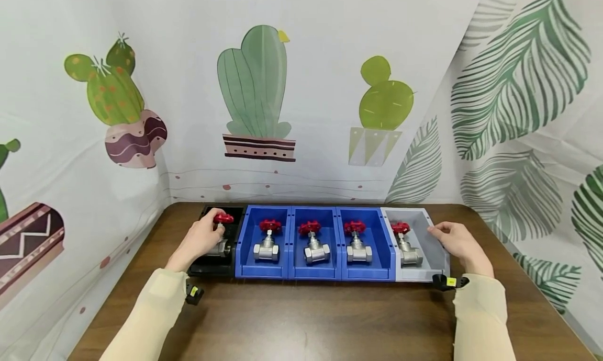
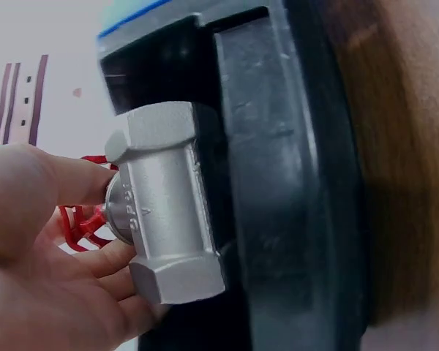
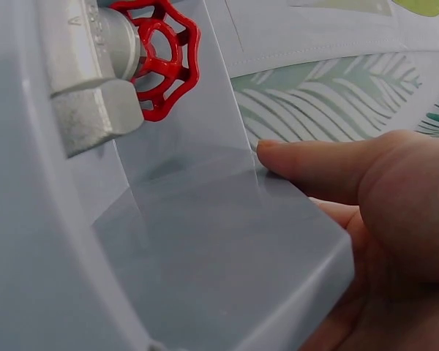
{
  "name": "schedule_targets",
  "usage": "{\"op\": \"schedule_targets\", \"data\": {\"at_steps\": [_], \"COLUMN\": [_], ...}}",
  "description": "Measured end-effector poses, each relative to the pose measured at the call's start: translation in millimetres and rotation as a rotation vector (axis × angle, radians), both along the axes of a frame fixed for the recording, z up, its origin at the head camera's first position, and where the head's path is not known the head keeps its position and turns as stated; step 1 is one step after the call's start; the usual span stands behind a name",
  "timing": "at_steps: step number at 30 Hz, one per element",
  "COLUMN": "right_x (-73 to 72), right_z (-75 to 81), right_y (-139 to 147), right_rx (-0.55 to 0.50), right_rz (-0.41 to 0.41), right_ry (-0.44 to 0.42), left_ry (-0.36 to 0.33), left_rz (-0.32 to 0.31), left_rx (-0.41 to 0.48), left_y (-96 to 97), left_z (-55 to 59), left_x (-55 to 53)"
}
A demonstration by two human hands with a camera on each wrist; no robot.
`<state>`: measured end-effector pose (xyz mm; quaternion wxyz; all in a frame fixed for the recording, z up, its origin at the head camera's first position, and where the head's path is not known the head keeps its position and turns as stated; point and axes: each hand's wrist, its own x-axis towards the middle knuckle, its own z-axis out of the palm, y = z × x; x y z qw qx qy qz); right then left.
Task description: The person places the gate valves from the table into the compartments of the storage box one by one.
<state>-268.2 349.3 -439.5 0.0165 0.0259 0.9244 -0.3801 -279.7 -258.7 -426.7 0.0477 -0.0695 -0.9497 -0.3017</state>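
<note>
At the left end of the row, my left hand reaches into a black bin. Its thumb and fingers grip a gate valve round the neck below the red handwheel; the silver body lies within the bin. Over on the right, my right hand pinches the right side wall of a grey bin, thumb at the rim and other fingers outside, partly hidden. Another gate valve with a red handwheel stands in that grey bin, apart from the hand.
Between the black and grey bins stand three blue bins, side by side, each holding a silver valve with a red handwheel. The row sits near the back of a brown wooden table, before a patterned cloth.
</note>
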Motion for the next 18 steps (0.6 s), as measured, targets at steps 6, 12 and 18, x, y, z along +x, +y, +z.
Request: {"op": "schedule_targets", "data": {"at_steps": [6,12,18], "right_x": [0.2,-1.9,-1.7], "right_z": [1.7,1.6,0.7], "right_y": [-1.4,-1.2,1.0], "right_rx": [-0.007,-0.010,-0.027], "right_rz": [-0.001,-0.002,-0.023], "right_ry": [-0.014,-0.014,-0.044], "left_ry": [-0.041,-0.057,-0.071], "left_rz": [0.001,0.000,0.007], "left_rx": [0.003,-0.005,-0.034], "left_y": [0.8,0.7,3.4], "left_z": [-8.5,-15.5,-20.4], "left_x": [-6.1,-10.9,-14.8]}}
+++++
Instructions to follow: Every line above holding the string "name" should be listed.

Result for this exercise:
  "name": "schedule_targets",
  "description": "Measured end-effector poses, each relative to the pose measured at the call's start: translation in millimetres and rotation as a rotation vector (axis × angle, radians), both along the axes of a frame fixed for the recording, z up, its origin at the head camera's first position, and where the head's path is not known the head keeps its position and turns as stated; step 1 is one step after the call's start; the usual span stands behind a name",

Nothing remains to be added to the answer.